Nove anos também era a idade do garoto Isaac, da história bíblica sobre o sacrifício de Abraão, a quem Deus pediu o sacrifício do filho. É recontada por Cohen na canção Story of Isaac. “A porta abriu devagar/ e meu pai entrou/ eu tinha nove anos/ seus olhos brilhavam/ e sua voz era muito fria./ Disse, tive uma visão/ e você sabe, sou forte e santo/ tenho que fazer o que me mandaram./ (...)/ Subimos a montanha/ eu, correndo, ele a caminhar/ levando o machado de ouro./ (...) Vocês que se erguem sobre as crianças/ com suas lâminas afiadas e sangrentas/ não estiveram lá antes/ quando me deitei sobre a montanha/ e a mão de meu pai tremia/ com a beleza da palavra.” 

Esta canção está no segundo disco de Leonard Cohen, Songs from a room, em que gravou algumas preciosidades de sua carreira, como Bird on the wire. Outra canção de grande beleza incluída no segundo álbum é Seems so long ago, Nancy, com que Leonard homenageia uma jovem de Montreal, que se matou quando seu filho ilegítimo foi tomado dela. “Parece que faz tanto tempo/ nenhum de nós era forte/ Nancy usava meias verdes/ e dormiu com todo mundo/ (...) /Acho que se apaixonou por nós/ Em mil novecentos e sessenta e um/ (...)/ Parece tanto tempo/ um quarenta e cinco contra a cabeça/ um telefone fora do gancho/ (...)/ Na solidão da noite/ quando você está frio e sonolento/ pode ouvi-la falar livremente/ que está feliz porque você veio”. No verso final, no original em inglês, Cohen faz um trocadilho, já que “she´s happy that you´ve come” pode se referir tanto à chegada de uma pessoa quanto ao orgasmo no ato sexual. 

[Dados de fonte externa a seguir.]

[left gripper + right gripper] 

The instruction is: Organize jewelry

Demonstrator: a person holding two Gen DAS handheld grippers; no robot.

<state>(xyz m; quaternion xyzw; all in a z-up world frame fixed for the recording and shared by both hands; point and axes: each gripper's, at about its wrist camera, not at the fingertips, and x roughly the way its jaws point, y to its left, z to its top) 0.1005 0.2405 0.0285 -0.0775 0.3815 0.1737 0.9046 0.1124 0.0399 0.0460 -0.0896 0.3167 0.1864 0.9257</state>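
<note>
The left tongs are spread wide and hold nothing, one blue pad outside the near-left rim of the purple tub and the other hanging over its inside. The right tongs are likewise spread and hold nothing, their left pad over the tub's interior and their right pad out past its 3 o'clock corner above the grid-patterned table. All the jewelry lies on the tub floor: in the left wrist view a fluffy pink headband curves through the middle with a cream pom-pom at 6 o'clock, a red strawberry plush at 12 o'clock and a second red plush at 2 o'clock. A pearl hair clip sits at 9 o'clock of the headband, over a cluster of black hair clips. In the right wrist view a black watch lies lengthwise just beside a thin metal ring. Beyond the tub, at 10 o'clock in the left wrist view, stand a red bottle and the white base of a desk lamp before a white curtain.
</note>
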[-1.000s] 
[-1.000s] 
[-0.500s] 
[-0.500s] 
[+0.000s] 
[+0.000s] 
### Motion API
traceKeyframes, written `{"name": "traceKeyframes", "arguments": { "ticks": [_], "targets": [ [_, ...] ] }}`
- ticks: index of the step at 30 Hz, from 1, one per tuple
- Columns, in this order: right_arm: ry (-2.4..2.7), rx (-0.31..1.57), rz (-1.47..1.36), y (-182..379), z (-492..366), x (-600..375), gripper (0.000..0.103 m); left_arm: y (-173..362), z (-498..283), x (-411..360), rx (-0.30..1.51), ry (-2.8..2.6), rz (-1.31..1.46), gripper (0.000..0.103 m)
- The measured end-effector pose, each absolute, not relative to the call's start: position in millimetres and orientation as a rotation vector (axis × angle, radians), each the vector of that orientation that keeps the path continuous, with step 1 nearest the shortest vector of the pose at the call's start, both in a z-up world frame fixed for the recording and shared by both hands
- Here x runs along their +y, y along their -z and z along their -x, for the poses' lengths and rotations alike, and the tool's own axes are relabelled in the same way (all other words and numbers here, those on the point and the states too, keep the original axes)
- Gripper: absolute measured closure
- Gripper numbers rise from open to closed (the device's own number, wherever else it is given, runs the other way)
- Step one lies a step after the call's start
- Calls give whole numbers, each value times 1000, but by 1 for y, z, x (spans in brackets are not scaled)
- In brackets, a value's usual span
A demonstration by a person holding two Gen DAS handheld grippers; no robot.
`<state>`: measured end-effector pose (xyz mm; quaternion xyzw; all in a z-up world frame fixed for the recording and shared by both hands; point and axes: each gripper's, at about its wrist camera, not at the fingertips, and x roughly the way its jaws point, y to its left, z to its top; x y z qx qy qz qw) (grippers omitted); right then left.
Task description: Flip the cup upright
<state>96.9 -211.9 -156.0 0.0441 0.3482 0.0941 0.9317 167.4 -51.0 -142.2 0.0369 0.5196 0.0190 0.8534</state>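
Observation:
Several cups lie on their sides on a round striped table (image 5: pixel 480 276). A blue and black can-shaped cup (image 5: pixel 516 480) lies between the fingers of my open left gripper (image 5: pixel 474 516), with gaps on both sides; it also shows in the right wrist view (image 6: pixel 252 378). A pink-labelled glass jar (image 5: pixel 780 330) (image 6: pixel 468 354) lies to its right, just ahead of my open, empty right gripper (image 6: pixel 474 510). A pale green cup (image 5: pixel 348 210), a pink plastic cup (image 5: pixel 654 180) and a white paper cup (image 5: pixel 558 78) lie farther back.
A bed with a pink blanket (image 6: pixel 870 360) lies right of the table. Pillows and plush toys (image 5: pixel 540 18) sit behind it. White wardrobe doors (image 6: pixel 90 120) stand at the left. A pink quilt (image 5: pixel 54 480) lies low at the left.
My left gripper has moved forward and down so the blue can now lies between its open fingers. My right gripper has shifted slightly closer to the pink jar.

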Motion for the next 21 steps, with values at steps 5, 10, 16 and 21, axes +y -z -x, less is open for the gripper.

A julgar pela história que o poema conta, se verdadeira em parte ou no todo, pode-se considerar que Leonard teria feito sexo com a jovem, e assim a teria homenageado para expiar possível sentimento de culpa? Mulheres que passaram pela sua vida, como Suzanne Verdal, Marianne Ilen e a cantora Janis Joplin se tornaram personagens das canções. Marianne, a bela norueguesa que Leonard abordou num mercado da ilha de Hidra, na Grécia, em 1969, e morreu em julho deste ano, foi talvez a maior paixão de sua vida, ainda que as paixões tenham sido sempre efêmeras. Ela é a personagem de So long, Marianne, composta quando viviam juntos e gravada no primeiro álbum de Cohen. “Adeus, Marianne/ é tempo de começarmos/ a rir, a chorar, a chorar, a rir/ sobre tudo isso outra vez/ Sabe que amo viver com você/ mas você me faz esquecer de tanta coisa/ eu me esqueço de rezar pelos anjos/ e os anjos se esquecem de rezar por nós”. 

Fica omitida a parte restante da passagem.